9 Problems with Big Data

10 April 2014 Internet, IT & e-Discovery Blog Blog
Authors: Peter Vogel

There may be too many headlines about “combining the power of modern computing with the plentiful data of the digital era, it promises to solve virtually any problem — crime, public health, the evolution of grammar, the perils of dating — just by crunching the numbers” as opined in the New York Times.  This opinion was written by New York University professor of psychology Gary Marcus who is an editor of the forthcoming book “The Future of the Brain” and professor of computer science Ernest Davis, and they offer this advice:

Big data is here to stay, as it should be. But let’s be realistic: It’s an important resource for anyone analyzing data, not a silver bullet.

Professors Marcus and Davis suggest the following problems with Big Data:

The first thing to note is that although big data is very good at detecting correlations, especially subtle correlations that an analysis of smaller data sets might miss, it never tells us which correlations are meaningful. A big data analysis might reveal, for instance, that from 2006 to 2011 the United States murder rate was well correlated with the market share of Internet Explorer: Both went down sharply. But it’s hard to imagine there is any causal relationship between the two. Likewise, from 1998 to 2007 the number of new cases of autism diagnosed was extremely well correlated with sales of organic food (both went up sharply), but identifying the correlation won’t by itself tell us whether diet has anything to do with autism.

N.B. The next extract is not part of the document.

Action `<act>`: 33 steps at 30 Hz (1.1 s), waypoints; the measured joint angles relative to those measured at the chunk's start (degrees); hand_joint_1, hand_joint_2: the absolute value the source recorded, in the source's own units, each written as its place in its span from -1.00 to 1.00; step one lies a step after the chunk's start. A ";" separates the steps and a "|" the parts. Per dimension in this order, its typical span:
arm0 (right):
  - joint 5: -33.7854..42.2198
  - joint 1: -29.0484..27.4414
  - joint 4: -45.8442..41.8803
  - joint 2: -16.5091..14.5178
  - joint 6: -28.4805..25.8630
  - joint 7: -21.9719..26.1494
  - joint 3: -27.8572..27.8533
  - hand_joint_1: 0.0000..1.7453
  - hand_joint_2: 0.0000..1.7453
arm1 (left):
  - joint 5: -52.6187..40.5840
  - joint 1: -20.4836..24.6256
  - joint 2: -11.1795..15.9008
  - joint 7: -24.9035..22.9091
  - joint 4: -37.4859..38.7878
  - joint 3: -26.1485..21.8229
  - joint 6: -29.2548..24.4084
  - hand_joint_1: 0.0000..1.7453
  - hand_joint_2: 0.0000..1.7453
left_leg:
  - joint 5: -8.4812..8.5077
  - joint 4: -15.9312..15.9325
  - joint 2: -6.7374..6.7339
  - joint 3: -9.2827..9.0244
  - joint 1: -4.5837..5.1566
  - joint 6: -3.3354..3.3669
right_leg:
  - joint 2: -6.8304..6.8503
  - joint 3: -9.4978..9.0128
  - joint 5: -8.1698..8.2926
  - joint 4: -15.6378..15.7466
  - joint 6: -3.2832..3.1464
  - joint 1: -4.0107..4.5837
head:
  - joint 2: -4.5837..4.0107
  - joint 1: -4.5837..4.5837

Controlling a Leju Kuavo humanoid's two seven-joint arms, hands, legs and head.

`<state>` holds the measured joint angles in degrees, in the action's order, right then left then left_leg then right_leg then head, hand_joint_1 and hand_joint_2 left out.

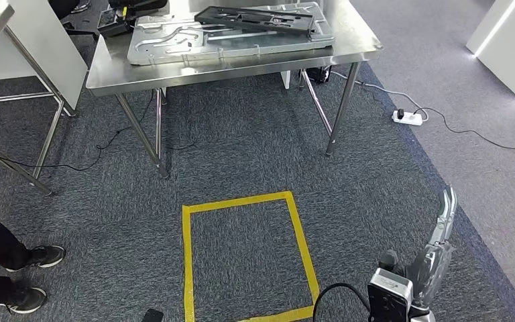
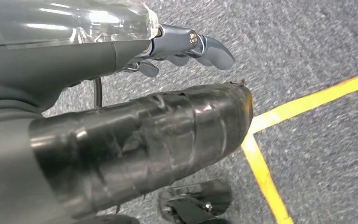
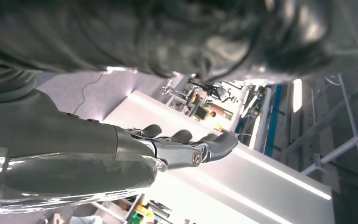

Second, big data can work well as an adjunct to scientific inquiry but rarely succeeds as a wholesale replacement. Molecular biologists, for example, would very much like to be able to infer the three-dimensional structure of proteins from their underlying DNA sequence, and scientists working on the problem use big data as one tool among many. But no scientist thinks you can solve this problem by crunching data alone, no matter how powerful the statistical analysis; you will always need to start with an analysis that relies on an understanding of physics and biochemistry.

Third, many tools that are based on big data can be easily gamed. For example, big data programs for grading student essays often rely on measures like sentence length and word sophistication, which are found to correlate well with the scores given by human graders. But once students figure out how such a program works, they start writing long sentences and using obscure words, rather than learning how to actually formulate and write clear, coherent text. Even Google’s celebrated search engine, rightly seen as a big data success story, is not immune to “Google bombing” and “spamdexing,” wily techniques for artificially elevating website search placement.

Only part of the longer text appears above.